**Task**. Please say how many lines of the entries below contain the word "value", and leave out everything else.

====== Dataset extract ======

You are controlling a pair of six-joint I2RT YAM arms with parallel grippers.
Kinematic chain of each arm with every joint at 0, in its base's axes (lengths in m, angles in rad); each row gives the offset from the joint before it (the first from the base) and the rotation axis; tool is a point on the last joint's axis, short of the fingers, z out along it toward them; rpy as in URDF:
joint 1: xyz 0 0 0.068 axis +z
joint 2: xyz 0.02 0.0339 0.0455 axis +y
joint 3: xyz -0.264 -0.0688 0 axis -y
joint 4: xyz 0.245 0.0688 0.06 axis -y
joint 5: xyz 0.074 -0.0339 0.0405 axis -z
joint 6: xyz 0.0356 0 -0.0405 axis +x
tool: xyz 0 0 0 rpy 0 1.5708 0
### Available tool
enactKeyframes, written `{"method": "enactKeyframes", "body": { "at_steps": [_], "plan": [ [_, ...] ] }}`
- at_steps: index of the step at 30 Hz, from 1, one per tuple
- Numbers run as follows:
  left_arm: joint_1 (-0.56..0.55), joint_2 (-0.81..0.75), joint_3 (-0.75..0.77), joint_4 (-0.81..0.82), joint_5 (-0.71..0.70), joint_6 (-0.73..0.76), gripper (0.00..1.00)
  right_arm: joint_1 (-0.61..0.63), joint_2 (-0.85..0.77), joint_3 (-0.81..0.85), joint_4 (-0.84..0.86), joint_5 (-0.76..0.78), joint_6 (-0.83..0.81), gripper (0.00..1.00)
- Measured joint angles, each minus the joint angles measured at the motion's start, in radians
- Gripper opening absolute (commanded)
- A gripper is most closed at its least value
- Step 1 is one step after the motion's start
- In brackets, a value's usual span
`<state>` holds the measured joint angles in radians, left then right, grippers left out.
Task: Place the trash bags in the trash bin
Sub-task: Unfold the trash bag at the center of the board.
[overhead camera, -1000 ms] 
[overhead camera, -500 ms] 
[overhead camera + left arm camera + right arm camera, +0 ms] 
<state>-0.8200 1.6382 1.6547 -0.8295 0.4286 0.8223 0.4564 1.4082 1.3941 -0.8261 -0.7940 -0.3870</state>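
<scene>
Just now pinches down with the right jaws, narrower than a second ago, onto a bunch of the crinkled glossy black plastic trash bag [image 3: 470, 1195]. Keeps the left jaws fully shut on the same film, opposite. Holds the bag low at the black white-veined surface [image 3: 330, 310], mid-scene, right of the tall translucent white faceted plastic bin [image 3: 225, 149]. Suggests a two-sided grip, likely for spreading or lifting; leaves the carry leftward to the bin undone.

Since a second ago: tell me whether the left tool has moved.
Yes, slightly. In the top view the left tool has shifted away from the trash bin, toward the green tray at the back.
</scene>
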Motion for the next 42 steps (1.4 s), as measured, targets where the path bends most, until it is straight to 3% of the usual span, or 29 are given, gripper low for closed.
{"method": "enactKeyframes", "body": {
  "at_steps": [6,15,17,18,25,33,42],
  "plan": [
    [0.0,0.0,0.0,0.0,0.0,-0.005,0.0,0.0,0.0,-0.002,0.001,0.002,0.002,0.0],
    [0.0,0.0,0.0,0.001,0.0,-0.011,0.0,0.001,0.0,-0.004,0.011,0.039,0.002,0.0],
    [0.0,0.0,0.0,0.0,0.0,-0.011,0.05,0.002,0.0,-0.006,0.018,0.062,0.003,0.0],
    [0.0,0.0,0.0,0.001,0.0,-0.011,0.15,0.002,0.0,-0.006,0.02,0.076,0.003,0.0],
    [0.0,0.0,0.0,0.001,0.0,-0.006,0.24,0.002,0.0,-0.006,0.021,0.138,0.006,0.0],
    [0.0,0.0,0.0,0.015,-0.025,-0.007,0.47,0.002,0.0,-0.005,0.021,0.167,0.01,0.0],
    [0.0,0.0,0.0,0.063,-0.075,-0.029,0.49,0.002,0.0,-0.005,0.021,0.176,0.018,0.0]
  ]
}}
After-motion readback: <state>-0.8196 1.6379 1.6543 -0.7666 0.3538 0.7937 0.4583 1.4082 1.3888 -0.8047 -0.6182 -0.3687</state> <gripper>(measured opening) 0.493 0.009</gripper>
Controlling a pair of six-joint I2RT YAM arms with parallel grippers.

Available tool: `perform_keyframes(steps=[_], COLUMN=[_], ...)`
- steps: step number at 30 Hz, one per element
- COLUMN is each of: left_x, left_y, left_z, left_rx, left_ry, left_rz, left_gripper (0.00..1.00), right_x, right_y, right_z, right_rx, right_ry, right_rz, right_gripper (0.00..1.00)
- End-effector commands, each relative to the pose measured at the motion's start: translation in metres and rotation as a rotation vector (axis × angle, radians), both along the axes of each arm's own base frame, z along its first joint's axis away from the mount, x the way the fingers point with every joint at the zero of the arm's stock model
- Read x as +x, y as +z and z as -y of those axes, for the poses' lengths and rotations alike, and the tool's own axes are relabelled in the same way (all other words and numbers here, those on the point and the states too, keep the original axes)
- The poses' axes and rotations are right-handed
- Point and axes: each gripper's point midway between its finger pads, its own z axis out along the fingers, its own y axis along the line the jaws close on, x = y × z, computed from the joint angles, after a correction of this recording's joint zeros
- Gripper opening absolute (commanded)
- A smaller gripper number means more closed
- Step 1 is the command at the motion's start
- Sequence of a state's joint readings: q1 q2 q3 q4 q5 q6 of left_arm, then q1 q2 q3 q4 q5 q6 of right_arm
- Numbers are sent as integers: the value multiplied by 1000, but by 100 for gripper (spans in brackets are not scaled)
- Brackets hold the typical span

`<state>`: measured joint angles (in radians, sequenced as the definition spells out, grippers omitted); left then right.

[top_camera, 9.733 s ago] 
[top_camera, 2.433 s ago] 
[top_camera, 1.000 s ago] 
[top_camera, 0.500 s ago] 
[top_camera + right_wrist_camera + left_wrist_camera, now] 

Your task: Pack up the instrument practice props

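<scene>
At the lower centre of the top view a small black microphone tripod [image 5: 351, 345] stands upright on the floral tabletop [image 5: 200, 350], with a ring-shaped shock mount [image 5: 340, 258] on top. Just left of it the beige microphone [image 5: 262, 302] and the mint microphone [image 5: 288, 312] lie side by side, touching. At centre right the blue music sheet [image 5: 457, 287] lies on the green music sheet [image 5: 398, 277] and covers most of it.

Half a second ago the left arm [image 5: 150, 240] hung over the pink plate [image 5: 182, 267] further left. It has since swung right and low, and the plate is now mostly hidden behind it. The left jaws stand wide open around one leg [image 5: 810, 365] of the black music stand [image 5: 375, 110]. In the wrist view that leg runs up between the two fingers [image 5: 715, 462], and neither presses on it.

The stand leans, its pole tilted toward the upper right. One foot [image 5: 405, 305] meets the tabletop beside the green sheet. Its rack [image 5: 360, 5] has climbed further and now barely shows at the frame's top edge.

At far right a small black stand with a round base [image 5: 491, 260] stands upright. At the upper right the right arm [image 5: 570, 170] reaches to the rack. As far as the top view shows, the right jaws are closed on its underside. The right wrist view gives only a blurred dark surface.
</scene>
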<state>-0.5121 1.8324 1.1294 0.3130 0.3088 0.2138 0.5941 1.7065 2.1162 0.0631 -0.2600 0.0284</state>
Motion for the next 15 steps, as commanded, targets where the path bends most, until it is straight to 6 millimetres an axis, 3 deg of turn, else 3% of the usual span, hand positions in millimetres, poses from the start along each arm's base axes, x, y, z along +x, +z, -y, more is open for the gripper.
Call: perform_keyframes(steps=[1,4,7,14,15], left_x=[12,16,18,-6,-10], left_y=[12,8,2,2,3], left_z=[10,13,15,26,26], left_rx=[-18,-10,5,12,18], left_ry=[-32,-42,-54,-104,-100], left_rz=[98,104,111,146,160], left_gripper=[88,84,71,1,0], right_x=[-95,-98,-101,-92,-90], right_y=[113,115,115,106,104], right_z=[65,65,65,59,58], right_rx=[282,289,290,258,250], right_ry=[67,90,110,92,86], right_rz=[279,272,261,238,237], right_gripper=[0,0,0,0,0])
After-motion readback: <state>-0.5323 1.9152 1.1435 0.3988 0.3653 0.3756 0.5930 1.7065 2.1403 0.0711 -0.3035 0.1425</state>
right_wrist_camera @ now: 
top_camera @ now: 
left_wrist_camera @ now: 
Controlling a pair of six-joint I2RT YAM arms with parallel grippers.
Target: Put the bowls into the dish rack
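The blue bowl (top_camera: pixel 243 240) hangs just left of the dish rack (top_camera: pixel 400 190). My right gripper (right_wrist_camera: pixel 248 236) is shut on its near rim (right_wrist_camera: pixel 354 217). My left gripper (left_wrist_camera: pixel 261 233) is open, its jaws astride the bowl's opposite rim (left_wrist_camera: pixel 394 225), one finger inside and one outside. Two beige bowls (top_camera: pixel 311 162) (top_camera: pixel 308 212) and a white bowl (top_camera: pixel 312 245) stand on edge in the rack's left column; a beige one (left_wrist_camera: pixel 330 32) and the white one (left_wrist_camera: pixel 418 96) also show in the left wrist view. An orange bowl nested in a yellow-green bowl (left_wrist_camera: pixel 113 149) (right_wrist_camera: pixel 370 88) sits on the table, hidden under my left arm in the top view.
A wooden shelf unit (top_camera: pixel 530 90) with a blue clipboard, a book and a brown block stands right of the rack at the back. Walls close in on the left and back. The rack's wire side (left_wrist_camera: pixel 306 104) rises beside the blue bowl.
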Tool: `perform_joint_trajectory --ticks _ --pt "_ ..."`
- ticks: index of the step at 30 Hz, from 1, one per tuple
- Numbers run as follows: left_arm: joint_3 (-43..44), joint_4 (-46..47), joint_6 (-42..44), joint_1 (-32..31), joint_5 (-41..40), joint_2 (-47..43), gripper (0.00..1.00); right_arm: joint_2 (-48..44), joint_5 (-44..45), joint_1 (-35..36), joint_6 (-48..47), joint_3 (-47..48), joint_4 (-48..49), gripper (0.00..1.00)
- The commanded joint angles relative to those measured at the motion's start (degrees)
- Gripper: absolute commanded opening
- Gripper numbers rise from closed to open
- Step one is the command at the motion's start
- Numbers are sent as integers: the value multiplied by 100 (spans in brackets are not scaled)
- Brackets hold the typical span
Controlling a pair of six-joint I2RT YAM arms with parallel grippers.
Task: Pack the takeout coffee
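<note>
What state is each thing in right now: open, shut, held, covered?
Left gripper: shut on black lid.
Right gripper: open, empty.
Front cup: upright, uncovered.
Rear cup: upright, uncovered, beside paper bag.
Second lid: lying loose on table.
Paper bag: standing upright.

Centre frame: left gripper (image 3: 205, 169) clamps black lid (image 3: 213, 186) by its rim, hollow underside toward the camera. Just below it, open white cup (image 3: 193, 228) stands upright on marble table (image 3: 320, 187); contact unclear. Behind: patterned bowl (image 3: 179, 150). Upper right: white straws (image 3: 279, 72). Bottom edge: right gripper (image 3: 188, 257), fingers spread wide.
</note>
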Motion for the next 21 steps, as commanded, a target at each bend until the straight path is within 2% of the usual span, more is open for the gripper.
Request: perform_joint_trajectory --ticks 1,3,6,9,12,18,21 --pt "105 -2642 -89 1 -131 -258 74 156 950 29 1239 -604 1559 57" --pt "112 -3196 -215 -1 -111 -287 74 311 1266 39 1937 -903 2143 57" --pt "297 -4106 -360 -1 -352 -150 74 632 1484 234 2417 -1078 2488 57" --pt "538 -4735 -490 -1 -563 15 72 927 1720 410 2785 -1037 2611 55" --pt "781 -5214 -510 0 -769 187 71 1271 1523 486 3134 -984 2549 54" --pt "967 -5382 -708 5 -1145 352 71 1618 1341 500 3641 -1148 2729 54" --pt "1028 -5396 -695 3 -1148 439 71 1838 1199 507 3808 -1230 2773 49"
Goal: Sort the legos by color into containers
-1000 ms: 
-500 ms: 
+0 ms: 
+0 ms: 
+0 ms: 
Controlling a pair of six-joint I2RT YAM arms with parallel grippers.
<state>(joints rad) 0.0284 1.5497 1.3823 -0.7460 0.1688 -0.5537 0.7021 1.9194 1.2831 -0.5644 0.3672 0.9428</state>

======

**Solution**. 4